What this task involves — The lines that make up this material should each be returned exactly.

- Opening Delimiter -

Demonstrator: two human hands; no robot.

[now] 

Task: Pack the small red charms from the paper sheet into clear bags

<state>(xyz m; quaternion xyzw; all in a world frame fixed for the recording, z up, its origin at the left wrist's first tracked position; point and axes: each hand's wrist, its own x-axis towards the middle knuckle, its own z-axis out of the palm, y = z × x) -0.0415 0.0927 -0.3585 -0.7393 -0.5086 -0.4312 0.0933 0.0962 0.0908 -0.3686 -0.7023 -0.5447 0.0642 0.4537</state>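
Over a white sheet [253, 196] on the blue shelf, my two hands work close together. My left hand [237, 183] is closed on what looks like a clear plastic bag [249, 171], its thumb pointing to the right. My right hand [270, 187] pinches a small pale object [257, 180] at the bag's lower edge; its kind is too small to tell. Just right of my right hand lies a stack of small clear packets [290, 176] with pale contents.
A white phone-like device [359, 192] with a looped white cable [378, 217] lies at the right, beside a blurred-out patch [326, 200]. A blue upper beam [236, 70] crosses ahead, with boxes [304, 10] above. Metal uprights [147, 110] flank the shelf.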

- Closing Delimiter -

Task solution —
Demonstrator: two human hands; no robot.

[now] 

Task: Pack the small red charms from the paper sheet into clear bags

<state>(xyz m; quaternion xyzw; all in a world frame fixed for the recording, z up, its origin at the left wrist's first tracked position; point and axes: each hand's wrist, its own x-axis towards the middle knuckle, its own z-axis out of the palm, y = z × x) -0.0415 0.0927 -0.3585 -0.7393 -0.5086 -0.4312 0.0933 0.0962 0.0908 -0.3686 -0.7023 -0.5447 0.0642 0.4537</state>
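Over a white sheet [253, 196] on the blue shelf, my two hands work close together. My left hand [237, 183] is closed on what looks like a clear plastic bag [249, 171], its thumb pointing to the right. My right hand [270, 187] pinches a small pale object [257, 180] at the bag's lower edge; its kind is too small to tell. Just right of my right hand lies a stack of small clear packets [290, 176] with pale contents.
A white phone-like device [359, 192] with a looped white cable [378, 217] lies at the right, beside a blurred-out patch [326, 200]. A blue upper beam [236, 70] crosses ahead, with boxes [304, 10] above. Metal uprights [147, 110] flank the shelf.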

This concludes the response.